• [Exercise] Copy out each line of the data that holds the word "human".
--- Recorded information ---
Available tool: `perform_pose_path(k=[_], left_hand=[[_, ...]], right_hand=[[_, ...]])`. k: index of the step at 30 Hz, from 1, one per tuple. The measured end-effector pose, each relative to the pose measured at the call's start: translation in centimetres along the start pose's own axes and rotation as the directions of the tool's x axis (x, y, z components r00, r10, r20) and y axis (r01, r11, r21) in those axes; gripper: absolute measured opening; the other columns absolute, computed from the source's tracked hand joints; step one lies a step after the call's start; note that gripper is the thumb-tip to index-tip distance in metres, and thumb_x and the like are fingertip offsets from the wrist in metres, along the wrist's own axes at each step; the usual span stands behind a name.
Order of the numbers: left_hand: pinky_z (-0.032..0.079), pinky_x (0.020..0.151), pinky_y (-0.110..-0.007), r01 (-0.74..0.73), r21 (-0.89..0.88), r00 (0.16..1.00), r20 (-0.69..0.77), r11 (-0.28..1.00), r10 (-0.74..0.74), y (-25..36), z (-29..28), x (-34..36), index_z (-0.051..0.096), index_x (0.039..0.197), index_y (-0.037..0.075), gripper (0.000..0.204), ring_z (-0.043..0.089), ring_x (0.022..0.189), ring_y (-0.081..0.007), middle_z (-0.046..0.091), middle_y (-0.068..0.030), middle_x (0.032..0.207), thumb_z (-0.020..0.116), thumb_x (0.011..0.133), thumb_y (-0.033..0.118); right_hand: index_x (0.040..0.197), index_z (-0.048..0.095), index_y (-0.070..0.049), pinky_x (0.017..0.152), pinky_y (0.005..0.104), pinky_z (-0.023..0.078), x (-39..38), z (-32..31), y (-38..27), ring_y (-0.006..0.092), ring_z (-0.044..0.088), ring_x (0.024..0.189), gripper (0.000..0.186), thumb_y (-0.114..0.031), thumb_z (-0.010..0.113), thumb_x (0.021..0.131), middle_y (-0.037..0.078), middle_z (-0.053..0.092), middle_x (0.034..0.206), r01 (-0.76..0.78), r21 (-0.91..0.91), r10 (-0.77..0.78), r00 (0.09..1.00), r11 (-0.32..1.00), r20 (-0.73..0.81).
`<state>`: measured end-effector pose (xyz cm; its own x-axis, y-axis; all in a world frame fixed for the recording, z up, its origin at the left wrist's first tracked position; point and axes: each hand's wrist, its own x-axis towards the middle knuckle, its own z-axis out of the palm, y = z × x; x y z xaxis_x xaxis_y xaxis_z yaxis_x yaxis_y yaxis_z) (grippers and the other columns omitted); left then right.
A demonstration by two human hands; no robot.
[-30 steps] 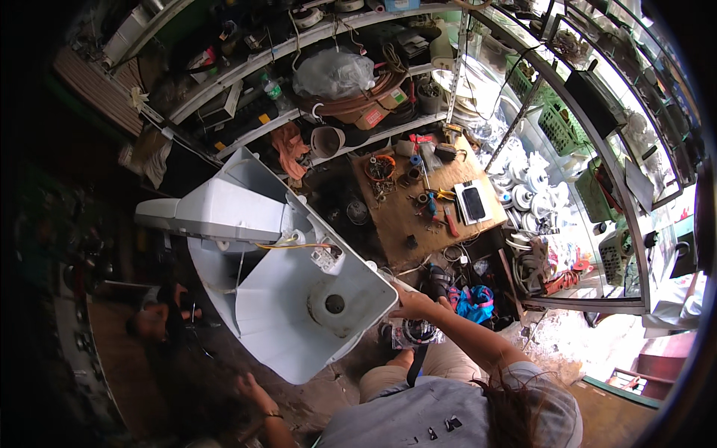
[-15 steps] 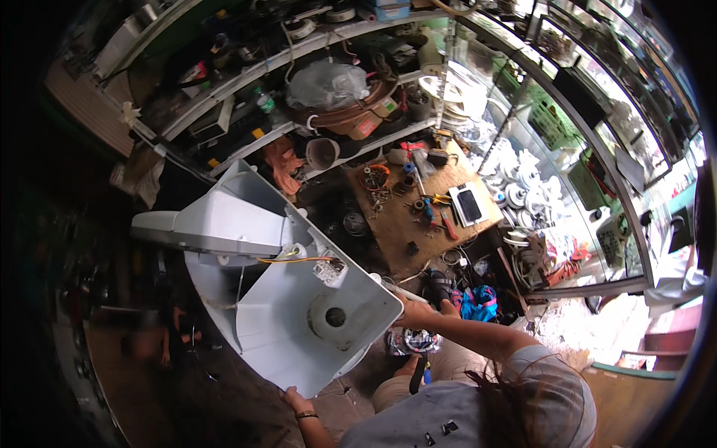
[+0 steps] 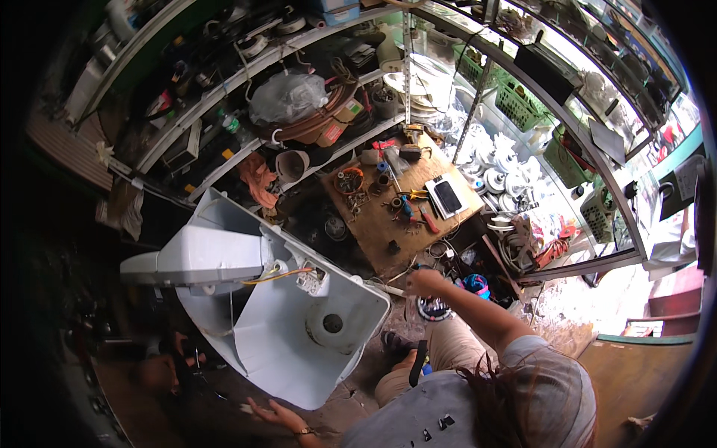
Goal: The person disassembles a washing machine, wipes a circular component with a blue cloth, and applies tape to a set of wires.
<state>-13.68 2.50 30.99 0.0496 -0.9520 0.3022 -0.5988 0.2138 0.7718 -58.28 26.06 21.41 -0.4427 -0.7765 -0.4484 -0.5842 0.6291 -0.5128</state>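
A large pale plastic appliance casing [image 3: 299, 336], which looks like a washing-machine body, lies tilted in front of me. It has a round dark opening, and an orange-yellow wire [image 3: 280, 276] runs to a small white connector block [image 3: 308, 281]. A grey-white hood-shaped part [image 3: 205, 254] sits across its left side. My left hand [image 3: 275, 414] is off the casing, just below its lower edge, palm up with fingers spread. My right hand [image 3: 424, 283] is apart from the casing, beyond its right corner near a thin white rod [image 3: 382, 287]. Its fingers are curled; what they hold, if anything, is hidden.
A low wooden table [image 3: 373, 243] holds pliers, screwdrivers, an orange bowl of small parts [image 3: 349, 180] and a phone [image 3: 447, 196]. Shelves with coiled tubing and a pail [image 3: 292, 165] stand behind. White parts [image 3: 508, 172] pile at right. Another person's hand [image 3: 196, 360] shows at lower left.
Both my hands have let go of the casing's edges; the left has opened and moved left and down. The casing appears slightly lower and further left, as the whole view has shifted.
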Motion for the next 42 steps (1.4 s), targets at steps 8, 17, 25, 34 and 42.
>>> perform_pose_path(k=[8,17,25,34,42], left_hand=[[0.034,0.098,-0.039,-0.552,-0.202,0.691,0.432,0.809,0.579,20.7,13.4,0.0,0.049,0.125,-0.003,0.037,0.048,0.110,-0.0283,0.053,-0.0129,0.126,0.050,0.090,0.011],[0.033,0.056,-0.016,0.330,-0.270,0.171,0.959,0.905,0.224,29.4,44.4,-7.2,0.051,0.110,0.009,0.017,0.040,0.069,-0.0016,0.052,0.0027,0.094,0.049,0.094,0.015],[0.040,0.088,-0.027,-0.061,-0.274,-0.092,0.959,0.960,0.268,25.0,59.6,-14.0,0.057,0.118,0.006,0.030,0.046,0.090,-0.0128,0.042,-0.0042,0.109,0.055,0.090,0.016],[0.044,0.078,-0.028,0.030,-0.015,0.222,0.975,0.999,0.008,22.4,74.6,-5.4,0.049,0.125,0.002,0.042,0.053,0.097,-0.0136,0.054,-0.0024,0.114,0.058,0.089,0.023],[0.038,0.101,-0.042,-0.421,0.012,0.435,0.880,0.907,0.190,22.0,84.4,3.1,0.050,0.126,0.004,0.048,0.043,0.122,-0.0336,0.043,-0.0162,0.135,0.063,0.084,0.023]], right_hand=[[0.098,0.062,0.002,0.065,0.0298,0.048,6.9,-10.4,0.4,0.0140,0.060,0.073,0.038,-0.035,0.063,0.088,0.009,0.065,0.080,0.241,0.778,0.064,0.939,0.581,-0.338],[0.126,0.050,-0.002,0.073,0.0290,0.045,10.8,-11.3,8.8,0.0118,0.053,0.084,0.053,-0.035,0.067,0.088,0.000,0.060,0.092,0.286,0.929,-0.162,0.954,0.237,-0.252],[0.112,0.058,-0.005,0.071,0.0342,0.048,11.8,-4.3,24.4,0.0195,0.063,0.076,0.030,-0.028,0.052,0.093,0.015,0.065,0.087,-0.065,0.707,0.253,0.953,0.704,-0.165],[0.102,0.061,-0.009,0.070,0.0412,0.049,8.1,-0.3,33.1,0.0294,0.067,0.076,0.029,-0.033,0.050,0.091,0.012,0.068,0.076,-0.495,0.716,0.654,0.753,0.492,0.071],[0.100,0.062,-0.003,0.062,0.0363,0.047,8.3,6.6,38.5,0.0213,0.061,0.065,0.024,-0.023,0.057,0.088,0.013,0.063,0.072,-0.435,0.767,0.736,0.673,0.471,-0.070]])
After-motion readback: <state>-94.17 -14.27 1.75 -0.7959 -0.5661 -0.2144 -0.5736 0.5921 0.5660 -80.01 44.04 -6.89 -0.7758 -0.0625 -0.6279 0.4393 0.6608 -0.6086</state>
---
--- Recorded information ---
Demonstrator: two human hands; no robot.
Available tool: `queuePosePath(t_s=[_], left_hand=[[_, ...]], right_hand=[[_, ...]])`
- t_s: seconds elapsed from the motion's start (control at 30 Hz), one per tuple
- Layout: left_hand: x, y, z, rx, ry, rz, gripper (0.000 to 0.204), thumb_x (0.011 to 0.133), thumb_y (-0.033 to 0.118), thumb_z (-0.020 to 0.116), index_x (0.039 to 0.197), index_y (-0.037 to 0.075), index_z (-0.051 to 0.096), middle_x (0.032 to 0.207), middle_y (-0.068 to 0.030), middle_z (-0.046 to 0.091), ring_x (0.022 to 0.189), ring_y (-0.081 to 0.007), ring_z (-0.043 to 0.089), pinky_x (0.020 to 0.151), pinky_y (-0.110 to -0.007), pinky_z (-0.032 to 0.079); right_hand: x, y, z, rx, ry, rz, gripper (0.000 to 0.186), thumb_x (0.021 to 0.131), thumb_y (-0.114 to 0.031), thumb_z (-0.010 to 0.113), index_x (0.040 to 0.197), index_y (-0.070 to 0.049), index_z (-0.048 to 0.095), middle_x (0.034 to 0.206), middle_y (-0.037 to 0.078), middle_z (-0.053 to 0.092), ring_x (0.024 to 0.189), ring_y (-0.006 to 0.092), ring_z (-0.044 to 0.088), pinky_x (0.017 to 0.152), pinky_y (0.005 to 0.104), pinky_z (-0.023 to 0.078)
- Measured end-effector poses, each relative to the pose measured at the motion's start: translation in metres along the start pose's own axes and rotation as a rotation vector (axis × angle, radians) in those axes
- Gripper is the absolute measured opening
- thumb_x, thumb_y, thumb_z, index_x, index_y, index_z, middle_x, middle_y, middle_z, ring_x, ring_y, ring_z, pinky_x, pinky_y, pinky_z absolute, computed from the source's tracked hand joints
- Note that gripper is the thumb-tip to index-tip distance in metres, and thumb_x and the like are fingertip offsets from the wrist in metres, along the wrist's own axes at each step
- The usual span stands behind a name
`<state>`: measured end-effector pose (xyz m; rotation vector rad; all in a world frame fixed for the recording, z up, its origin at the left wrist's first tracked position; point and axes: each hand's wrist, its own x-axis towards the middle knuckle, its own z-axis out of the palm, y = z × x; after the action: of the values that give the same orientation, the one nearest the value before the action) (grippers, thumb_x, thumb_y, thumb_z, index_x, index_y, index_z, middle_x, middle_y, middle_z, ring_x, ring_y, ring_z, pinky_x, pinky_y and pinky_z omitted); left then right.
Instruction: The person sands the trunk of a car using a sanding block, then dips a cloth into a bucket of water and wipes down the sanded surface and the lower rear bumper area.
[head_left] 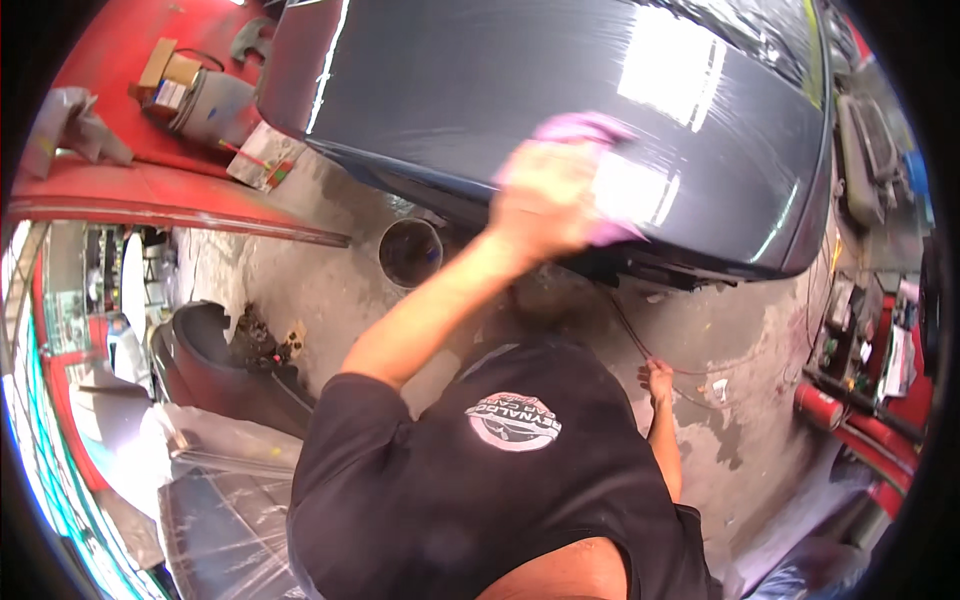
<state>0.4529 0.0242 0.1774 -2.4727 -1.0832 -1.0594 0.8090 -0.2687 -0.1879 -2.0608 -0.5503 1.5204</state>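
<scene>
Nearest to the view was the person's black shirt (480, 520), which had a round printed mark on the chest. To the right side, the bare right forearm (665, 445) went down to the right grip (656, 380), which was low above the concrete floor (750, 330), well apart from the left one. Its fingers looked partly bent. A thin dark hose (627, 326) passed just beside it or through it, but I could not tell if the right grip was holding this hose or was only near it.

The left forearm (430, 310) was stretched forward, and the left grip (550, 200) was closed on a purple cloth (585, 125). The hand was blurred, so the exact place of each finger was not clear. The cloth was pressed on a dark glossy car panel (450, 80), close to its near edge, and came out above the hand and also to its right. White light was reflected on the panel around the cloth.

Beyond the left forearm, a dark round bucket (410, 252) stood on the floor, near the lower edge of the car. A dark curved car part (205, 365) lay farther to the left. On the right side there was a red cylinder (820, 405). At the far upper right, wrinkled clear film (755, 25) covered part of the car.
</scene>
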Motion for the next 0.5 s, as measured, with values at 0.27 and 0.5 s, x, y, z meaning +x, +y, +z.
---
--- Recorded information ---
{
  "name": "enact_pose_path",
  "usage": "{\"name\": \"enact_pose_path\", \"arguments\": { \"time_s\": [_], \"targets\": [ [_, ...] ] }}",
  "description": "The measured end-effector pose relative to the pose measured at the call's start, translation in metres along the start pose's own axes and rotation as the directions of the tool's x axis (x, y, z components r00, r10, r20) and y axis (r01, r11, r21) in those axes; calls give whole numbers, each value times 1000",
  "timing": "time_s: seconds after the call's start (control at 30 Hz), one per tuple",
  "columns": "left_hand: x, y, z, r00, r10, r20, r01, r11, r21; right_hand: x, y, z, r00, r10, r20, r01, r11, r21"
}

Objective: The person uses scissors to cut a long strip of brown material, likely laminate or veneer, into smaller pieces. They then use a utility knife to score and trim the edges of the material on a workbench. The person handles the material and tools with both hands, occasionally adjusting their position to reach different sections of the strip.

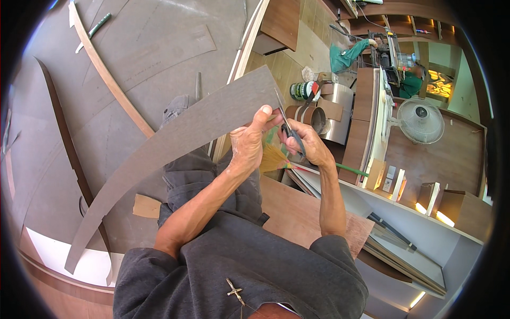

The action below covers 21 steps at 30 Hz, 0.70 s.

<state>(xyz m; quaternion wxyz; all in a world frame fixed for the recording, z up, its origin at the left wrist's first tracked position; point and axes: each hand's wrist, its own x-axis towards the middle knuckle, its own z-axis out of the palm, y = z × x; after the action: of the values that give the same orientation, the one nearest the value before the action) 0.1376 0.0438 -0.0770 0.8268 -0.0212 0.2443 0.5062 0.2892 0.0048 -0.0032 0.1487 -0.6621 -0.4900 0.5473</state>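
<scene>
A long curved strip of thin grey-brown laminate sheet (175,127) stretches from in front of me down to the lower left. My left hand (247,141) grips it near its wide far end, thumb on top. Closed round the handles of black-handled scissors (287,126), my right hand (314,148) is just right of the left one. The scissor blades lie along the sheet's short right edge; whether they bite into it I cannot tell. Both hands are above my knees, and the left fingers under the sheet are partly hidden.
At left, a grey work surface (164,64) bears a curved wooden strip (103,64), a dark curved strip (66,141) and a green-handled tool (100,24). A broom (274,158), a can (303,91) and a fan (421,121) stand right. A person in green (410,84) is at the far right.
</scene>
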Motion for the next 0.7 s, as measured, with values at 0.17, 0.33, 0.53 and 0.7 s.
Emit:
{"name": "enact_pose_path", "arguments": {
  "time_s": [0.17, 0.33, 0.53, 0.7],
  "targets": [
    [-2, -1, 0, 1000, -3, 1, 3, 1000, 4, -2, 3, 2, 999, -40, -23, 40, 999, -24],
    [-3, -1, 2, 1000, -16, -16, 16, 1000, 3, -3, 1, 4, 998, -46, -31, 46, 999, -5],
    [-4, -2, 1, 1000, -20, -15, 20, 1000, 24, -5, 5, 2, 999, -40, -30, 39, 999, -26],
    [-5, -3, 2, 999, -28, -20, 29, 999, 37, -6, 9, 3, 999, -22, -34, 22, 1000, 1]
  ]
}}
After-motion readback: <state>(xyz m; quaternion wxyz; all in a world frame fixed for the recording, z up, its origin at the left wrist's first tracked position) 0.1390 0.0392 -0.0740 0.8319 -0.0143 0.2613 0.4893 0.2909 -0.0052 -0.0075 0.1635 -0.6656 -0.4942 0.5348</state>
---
• [Result for this exercise]
A demonstration by two human hands; no robot.
Demonstrator: two human hands; no robot.

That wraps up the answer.